Sweet Dandelion
Page 47
I smile. A book discussion with Lachlan sounds nice, despite the fact I’ll probably hate his favorite book.
Leaning around him I push the button for another elevator. “Don’t get too excited. I’ll probably rip it apart.”
His smile grows and he takes a couple of steps backward, toward the exit. “Disagreements can be healthy. Opinions are vital.”
The elevator dings and I point at the open doors. “I’ll … uh … see you.”
His blue eyes are bright, so bright they twinkle like the stars in the sky. I think I could get lost in them forever and it wouldn’t bother me.
“See you later, Dani.”
I step onto the elevator and let out a shaky breath the second they close.
Ansel told me he’d see me tomorrow and I felt nothing. No excitement, no fluttering in my belly, not a thing.
But when Lachlan said it?
I felt it all.
Chapter Fifteen
It’s the middle of the night and the lights in my bedroom are dimmed. I lay curled on my side under the covers holding onto the pages of the book like a life preserver. I can’t believe what I’m reading. My mouth is open in horror as I turn page after page, shuddering at how scarily realistic this book is to today.
I only meant to read a few chapters before attempting to go to sleep, but I know that won’t be happening. I have to know how it ends.
If I knew exactly where Lachlan lived in the building, I’d be banging on his door right about now demanding answers. But since knocking on every door on floor twelve isn’t possible I continue reading.
An hour later it’s three in the morning and I lay wide-eyed staring at the ceiling. The finished book lays on my chest, my fingers clasped overtop of it.
I feel angry, infuriated, and if I didn’t know this book was so special to him I would throw it at the wall and punch it for good measure.
There’s little to no chance I’ll get any sleep tonight, which isn’t all that unusual. I throw the covers off my body and place the book on my dresser before tiptoeing from my bedroom into the kitchen. I make myself a bowl of cereal and sit down on the couch, turning the TV on. It’s a bunch of infomercials, and since I’m not interested in buying a vacuum cleaner or a thingamajig, I end up putting a movie on.
Spooning the cereal in my mouth, I can’t seem to get rid of the ache in my chest from the novel. I’ve never read anything that’s made me feel so much. True, I’m mostly pissed off, but I know this is a book that I’ll think of for years to come.
Finishing my cereal, I clean the bowl before I lay back down on the couch, pulling the blanket over me. I keep the volume on the TV low enough that it shouldn’t wake up Sage.
By some miracle, I manage to drift off to sleep and wake up around six.

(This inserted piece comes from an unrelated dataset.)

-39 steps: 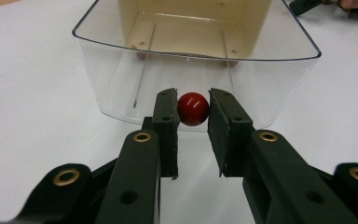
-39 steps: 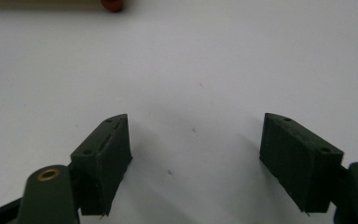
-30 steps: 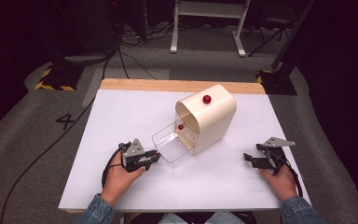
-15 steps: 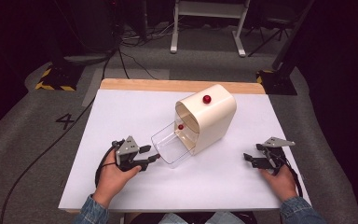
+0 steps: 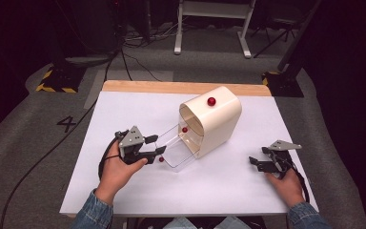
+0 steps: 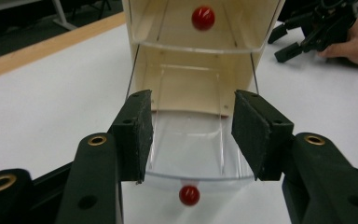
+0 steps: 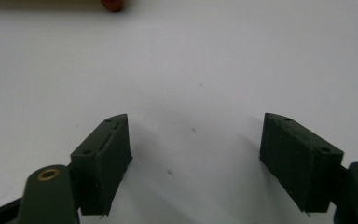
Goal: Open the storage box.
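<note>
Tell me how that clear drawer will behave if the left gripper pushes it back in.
The clear drawer looks thin and rigid, so it probably slides rather than flexes. Its glossy walls may slip against the fingers. The cream box seems light and could shift on the smooth white table.

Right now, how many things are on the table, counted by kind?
Cream cabinet: 1
Clear drawers, pulled out: 1
Red knobs: 3
Grippers, left gripper and right gripper: 2
Total: 7
</note>
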`<state>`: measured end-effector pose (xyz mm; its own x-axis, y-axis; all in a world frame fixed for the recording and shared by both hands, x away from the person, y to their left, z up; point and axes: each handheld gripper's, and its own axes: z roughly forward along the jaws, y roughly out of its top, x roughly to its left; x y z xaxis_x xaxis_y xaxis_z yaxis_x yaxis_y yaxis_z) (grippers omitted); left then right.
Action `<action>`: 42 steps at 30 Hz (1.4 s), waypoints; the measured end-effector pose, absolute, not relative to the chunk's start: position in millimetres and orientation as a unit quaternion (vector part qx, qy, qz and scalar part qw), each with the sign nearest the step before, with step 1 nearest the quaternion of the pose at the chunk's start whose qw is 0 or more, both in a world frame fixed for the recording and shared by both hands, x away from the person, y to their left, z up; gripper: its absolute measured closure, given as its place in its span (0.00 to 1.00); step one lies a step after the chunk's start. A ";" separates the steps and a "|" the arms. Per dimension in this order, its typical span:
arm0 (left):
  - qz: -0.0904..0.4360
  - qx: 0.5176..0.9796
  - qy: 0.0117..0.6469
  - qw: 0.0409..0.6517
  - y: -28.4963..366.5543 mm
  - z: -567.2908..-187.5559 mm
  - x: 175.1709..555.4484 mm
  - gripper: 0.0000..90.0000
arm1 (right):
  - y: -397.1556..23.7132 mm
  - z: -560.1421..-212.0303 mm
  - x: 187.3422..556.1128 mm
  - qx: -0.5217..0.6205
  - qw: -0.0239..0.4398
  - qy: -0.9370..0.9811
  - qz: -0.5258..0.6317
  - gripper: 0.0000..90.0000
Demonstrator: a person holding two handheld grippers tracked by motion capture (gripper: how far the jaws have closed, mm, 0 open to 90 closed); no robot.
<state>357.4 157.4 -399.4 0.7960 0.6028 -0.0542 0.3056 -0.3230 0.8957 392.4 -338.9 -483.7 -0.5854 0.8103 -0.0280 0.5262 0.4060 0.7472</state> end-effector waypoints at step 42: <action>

I get ready for school, eat a quick breakfast of a muffin from the grocery store, and say goodbye to Sage when he leaves for work.
I place Lachlan’s copy of 1984 carefully into my backpack. It’s in rough shape so it’s not like a bent page would be my fault, but for some reason I find it necessary to treat it with reverence.
Heading downstairs, I wait for the school bus. When it arrives I hop on and walk all the way to the back, sitting down and putting my earphones in. Fire and the Flood plays by Vance Joy and I lean my head against the glass as the bus starts moving.
I probably should get a car. I got the all clear to drive after I was released from the rehabilitation center, b
ut I’ve been too scared. It’s one of those things I can’t seem to explain, the fear. It’s completely irrational, but that doesn’t mean it isn’t a real thing.
After a couple more stops, the bus heads for the school.
I wait for it to clear off before I stand up, walking down the narrow aisle.
“Have a nice day,” I say to the bus driver before stepping off.
My morning passes in mind-numbing slowness. All I can think about is my everyday period with Lachlan. I itch to talk to him about the story. I can’t decide whether I enjoyed it or hated it, but I guess it doesn’t matter since it’s affected me so deeply.
“You seem distracted,” Ansel remarks, wadding up his trash from lunch and tossing it in the can a few feet away. His hands are stained with pencil from his latest project of an intricate and twisting abstract collection of shapes.
“I have a lot on my mind.” My own sketchpad is tucked into my bag, untouched today since my brain is focused elsewhere. I haven’t been using it much during lunch anyway since we’re now joined by Sasha and Seth.